■ **EXERCISE DIRECTIONS**: Retype the material so that each line matches the original exactly.

■ **RECORDED DATA**:
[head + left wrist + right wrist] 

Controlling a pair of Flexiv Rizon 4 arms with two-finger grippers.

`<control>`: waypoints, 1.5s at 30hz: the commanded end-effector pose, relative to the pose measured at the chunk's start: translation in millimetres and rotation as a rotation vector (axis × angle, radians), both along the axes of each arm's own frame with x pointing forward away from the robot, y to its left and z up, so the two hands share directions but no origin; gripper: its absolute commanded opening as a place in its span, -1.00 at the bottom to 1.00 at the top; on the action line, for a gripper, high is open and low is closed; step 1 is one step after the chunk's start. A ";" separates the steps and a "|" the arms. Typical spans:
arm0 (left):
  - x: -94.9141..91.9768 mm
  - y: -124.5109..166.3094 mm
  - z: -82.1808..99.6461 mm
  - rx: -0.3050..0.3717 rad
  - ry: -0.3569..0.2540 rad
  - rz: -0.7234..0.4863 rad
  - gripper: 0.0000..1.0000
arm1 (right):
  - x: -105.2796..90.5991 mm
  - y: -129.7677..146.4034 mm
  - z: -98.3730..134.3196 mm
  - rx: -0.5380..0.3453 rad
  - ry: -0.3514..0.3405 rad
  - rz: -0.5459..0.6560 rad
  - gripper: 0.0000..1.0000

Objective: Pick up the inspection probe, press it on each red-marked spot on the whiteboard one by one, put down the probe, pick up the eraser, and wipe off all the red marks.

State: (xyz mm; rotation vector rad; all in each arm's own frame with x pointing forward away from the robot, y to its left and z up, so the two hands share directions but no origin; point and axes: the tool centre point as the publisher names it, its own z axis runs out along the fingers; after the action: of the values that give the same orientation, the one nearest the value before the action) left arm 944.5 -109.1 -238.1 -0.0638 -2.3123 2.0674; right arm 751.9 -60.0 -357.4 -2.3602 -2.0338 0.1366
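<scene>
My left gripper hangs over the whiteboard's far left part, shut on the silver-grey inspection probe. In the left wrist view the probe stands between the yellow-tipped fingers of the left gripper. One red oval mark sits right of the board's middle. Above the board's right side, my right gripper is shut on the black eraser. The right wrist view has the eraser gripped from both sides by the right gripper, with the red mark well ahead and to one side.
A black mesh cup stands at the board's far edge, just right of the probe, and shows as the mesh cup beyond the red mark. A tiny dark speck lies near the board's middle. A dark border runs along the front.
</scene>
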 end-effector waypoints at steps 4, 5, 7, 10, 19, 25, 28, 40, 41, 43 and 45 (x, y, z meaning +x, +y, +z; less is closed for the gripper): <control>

■ **WRITTEN RESPONSE**:
[head + left wrist + right wrist] 

Controlling a pair of Flexiv Rizon 4 arms with two-finger grippers.

`<control>`: waypoints, 1.5s at 30hz: the commanded end-effector pose, relative to the pose measured at the chunk's start: translation in millimetres and rotation as a rotation vector (axis × angle, radians), both along the axes of each arm's own frame with x pointing forward away from the robot, y to its left and z up, so the two hands share directions but no origin; gripper: its absolute commanded opening as a place in its span, -1.00 at the bottom to 1.00 at the top; on the action line, for a gripper, high is open and low is closed; step 1 is one step after the chunk's start. A ";" separates the steps and a "|" the arms. Typical spans:
arm0 (left):
  - x: -94.9141..91.9768 mm
  - y: -124.5109..166.3094 mm
  - z: -82.1808..99.6461 mm
  - rx: -0.3050..0.3717 rad
  - ry: -0.3569..0.2540 rad
  - rz: -0.7234..0.4863 rad
  - gripper: 0.0000..1.0000
arm1 (right):
  - x: -105.2796..90.5991 mm
  - y: -129.7677..146.4034 mm
  - z: -98.3730..134.3196 mm
  - rx: -0.5380..0.3453 rad
  - ry: -0.3514..0.3405 rad
  - rz: -0.5459..0.6560 rad
  - gripper: 0.0000..1.0000

Objective: Pick up the inspection probe, press it on each red-marked spot on the whiteboard one by one, put down the probe, pick up the eraser, and wipe off all the red marks.

State: (xyz mm; rotation vector rad; all in each arm's own frame with x pointing forward away from the robot, y to its left and z up, so the two hands share directions but no origin; point and axes: the tool centre point as the publisher names it, its own z axis runs out along the fingers; after the action: of the values that give the same orientation, the one nearest the value before the action) left arm 944.5 -109.1 -238.1 -0.0638 -2.3123 2.0674; right arm 751.9 -60.0 -357.4 -2.3602 -2.0338 0.1366
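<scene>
My left gripper hangs over the whiteboard's far left part, shut on the silver-grey inspection probe. In the left wrist view the probe stands between the yellow-tipped fingers of the left gripper. One red oval mark sits right of the board's middle. Above the board's right side, my right gripper is shut on the black eraser. The right wrist view has the eraser gripped from both sides by the right gripper, with the red mark well ahead and to one side.
A black mesh cup stands at the board's far edge, just right of the probe, and shows as the mesh cup beyond the red mark. A tiny dark speck lies near the board's middle. A dark border runs along the front.
</scene>
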 end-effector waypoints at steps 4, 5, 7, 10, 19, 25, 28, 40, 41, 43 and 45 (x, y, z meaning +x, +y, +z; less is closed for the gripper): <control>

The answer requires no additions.